Where banks grow cautious, other investors pick up the leveraged loans baton

As banks remain gun-shy on leveraged debt, direct lending funds fill the finance gap

After the shock of the financial crisis, many investors and industry observers felt that the riskier end of the debt markets would be frozen out of play. Compelled by new regulations around capital controls, banks retreated from lending to all but the most secure of debtors, while investors were reluctant to dive into anything without a safe haven label.

Just as nature abhors a vacuum, so does the leveraged loans market. Yet into the gap left by the banks has stepped a range of new investors. And in other markets, more players are broadening the field, too.

Direct lending funds have sprung up all over Europe and the US to provide financing to the smallest SMEs up to the largest companies seeking loans over bonds. In the last few years, a range of fixed income managers have signed up with banks and other providers to seek a single layer of debt, forming a group of unitranche lenders. These lenders are now increasingly taking US$500 million transactions in their stride, whereas they had traditionally stuck with US$100 million deals or lower. Since 2007, these funds' assets under management grew from around US$200 billion to close to US$650 billion by the end of 2017, according to Preqin.

The renewed faith in CLOs also looks set to keep invigorating bank balance sheets as investors need yield, ensuring that the flow of capital continues apace.

Some forces at work could curb that capital flow.

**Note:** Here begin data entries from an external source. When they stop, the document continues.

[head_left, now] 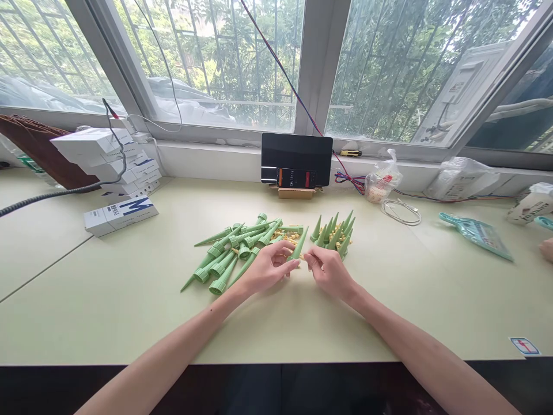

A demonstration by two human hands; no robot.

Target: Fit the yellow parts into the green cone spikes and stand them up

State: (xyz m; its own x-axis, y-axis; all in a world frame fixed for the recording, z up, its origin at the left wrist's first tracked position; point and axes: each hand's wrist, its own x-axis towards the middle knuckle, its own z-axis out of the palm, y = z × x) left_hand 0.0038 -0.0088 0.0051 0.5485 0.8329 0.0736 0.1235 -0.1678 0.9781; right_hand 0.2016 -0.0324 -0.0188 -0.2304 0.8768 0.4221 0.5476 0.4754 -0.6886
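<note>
My left hand is closed around the base of a green plant watering spike, which stands point up and leans slightly right. Close beside it, the fingers of my right hand are pinched together; what they hold, if anything, is too small to make out. Left of my hands lies a loose pile of green watering spikes with ribbed round caps. Small yellow parts are scattered behind my left hand. Beyond my right hand, several spikes stand upright in a group, with yellow bits among them.
A phone showing a timer leans on a black screen at the back. White boxes are stacked at left. At right lie a coiled white cable, a plastic bag and a teal dustpan. Part of another hand shows at the right edge.
</note>
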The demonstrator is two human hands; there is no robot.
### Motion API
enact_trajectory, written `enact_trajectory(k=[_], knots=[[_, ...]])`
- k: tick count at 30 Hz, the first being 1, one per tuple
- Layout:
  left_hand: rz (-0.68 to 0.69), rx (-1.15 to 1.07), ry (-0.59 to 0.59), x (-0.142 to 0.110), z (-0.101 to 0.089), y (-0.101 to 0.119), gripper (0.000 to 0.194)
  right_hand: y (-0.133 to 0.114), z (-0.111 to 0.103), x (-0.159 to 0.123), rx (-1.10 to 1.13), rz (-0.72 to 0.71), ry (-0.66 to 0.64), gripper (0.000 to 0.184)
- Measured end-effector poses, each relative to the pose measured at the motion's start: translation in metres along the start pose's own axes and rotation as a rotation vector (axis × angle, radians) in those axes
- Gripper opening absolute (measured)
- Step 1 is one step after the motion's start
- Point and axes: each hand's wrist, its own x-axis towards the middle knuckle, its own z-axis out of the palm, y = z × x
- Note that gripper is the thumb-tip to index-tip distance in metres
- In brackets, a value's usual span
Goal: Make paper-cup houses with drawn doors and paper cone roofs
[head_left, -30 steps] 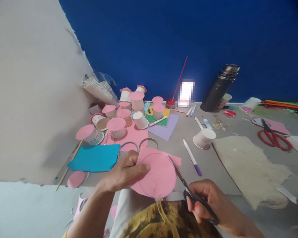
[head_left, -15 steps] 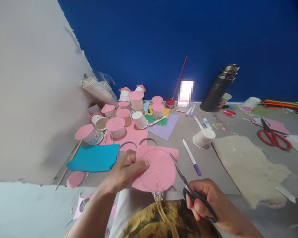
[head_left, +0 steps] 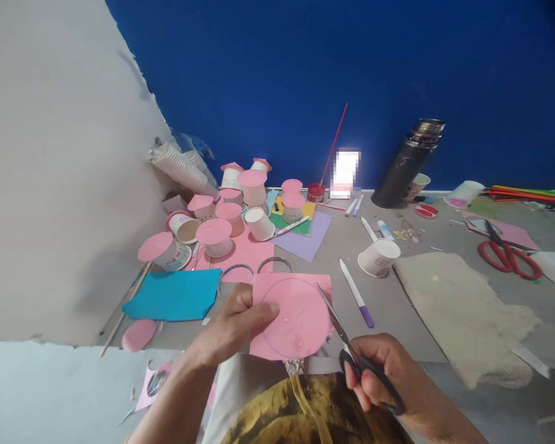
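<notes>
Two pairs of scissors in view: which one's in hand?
The black-handled scissors, held in the right hand. The red-handled pair lies on the table, no hand on it.

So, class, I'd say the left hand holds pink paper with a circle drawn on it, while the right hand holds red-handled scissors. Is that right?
Not quite: the handle colour is wrong. In the head view, the right hand holds black-handled scissors. The left hand does hold the circle-marked pink paper.

Left fingers (head_left: 242,298) part-hidden, bright rectangle (head_left: 345,172) pixelated
</notes>
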Motion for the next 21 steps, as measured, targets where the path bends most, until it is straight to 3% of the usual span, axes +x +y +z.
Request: enact_trajectory(k=[12, 21], knots=[[-0.014, -0.091, -0.017, 0.0013, 0.0022, 0.0043, 0.046, 0.0025, 0.0018, 0.0023, 0.068, -0.012, 0.018, 0.072], [-0.069, -0.038, -0.045, 0.0065, 0.0006, 0.0023, 0.049, 0.0049, 0.0, -0.0019, 0.126, 0.042, 0.073, 0.07]])
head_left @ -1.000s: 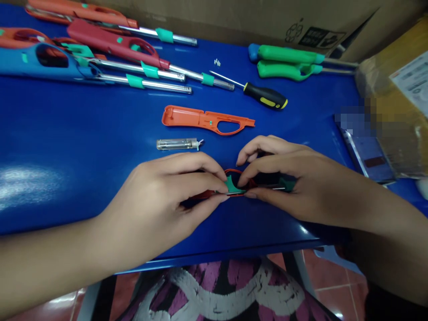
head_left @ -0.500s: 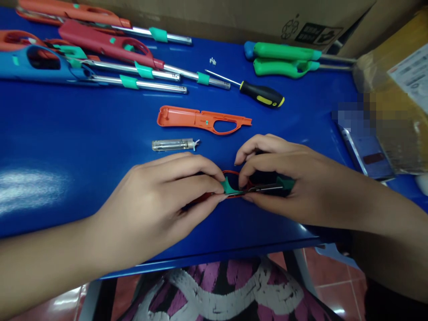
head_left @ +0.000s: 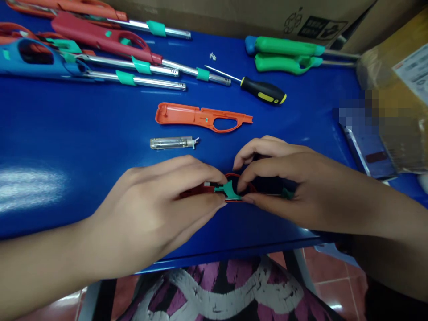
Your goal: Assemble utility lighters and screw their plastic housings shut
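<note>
Between both hands is an orange-red lighter half (head_left: 197, 191), largely covered by fingers. A green trigger (head_left: 230, 191) sits in it by the handle loop. My left hand (head_left: 163, 200) is closed on the lighter half, forefinger and thumb at the trigger. From the other side my right hand (head_left: 287, 183) pinches the same half near the loop, its other fingers curled above. Under the right palm, part of the metal tube and a green piece (head_left: 288, 193) show. Beyond the hands lie an orange shell half (head_left: 177, 115), its inner side up, and a clear fuel tank (head_left: 171, 142).
Several gas lighters (head_left: 100, 38) with metal tubes lie at the back left of the blue table (head_left: 100, 125). A screwdriver (head_left: 264, 91) and small screws (head_left: 212, 56) are behind the shell. Green-handled lighters (head_left: 284, 46) lie back right, near a phone (head_left: 371, 154) and cardboard boxes (head_left: 234, 18).
My left fingers have shifted on the lighter half, so more of the green trigger and the inside shows. The right hand keeps its pinch. The view has moved slightly.
</note>
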`<state>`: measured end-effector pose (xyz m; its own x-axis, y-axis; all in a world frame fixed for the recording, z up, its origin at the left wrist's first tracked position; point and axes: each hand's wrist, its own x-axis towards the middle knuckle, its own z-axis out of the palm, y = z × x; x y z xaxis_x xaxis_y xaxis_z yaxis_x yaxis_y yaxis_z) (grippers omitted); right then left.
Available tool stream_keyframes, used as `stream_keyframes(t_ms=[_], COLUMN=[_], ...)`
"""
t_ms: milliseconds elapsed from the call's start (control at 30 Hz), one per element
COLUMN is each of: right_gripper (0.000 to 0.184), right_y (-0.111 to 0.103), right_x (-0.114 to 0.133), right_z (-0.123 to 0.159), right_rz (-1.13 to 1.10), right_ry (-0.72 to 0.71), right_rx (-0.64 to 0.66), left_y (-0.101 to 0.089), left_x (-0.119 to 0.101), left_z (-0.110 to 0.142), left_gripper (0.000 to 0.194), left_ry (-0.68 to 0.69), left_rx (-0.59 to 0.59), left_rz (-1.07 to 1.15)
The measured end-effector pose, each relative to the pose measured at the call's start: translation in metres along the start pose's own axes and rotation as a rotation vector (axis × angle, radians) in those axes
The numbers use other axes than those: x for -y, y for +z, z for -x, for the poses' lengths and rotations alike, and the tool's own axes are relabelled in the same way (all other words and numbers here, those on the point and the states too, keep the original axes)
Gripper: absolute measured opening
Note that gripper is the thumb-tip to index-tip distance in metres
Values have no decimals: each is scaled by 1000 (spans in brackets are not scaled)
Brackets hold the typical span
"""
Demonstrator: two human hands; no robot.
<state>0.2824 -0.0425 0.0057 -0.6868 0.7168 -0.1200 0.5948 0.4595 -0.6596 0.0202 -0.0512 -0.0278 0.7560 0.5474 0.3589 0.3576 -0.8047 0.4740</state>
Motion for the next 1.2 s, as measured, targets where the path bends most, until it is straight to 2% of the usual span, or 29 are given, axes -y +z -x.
stream_keyframes(t_ms=[200,367,600,867,1033,1200], right_gripper=[8,10,8,22,20,16], right_y=[3,6,3,6,7,3], right_x=[1,2,1,3,3,4], right_z=[-1,-6,-3,-4,-5,-4], right_rz=[5,93,110,332,339,257], right_ry=[4,-60,-143,-216,-183,-114], right_rx=[-23,-84,-93,-95,-88,-118], left_y=[-1,0,-2,-1,0,1], left_x=[-2,-3,-2,1,0,1], left_z=[0,0,0,-3,-3,-6], left_gripper=[14,13,14,12,14,12], left_ry=[8,-3,4,1,-20,-48], left_rx=[-3,-8,-24,-36,-47,-112], left_rz=[-39,-57,-79,-67,-62,-36])
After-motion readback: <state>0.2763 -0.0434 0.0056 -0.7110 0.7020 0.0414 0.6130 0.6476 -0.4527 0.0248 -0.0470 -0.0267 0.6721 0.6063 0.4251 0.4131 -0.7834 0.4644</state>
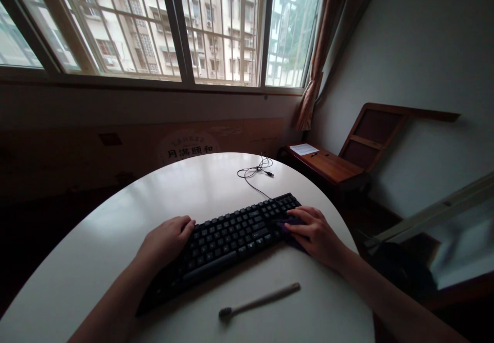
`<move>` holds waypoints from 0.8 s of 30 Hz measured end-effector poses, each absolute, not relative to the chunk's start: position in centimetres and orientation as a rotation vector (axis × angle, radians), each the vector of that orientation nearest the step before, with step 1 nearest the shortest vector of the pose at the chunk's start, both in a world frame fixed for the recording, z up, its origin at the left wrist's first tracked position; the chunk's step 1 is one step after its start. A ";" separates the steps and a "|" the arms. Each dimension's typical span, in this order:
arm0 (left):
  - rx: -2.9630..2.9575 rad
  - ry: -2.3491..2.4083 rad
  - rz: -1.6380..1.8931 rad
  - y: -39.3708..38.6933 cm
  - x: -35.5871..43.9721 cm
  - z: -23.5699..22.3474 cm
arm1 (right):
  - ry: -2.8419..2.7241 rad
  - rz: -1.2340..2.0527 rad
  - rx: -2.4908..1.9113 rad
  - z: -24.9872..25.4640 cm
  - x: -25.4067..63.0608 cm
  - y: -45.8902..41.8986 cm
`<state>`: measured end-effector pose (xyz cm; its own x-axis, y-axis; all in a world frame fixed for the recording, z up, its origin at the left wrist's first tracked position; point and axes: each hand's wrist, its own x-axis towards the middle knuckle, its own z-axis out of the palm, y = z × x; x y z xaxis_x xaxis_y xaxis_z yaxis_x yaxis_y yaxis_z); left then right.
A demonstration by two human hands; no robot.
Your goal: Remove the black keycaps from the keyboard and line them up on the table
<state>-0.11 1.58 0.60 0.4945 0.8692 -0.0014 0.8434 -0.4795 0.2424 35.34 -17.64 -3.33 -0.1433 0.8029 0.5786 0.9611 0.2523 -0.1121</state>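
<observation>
A black keyboard [227, 237] lies at a slant on the white round table [185, 181]. My left hand [166, 240] grips its left end, thumb on top near the edge keys and the other fingers mostly hidden. Over the right part of the keyboard, my right hand [314, 230] is closed on a dark purple cloth [292, 221] pressed against the keys. Part of the cloth hangs past the front edge. In front of the keyboard lies a toothbrush [260, 301] with a grey handle and dark bristles, touched by neither hand.
The keyboard's cable [257, 169] is coiled behind it, its USB plug on the table. A wooden chair [339, 165] with a paper [304, 149] on its seat stands at the back right. Behind the table are a barred window [216, 34] and a curtain [312, 86].
</observation>
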 end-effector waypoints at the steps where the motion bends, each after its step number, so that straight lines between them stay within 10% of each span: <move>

Restrictive European lending guidelines that some have decided to overlook may come back with a vengeance if household names—including some shaky-looking retailers—collapse, taking their leveraged debt providers with them.

And as investor confidence in direct lending has not been tested through the cycle, it would only take a couple of distressed situations in which a lender loses its investment to pour cold water on this lucrative—for the moment—practice.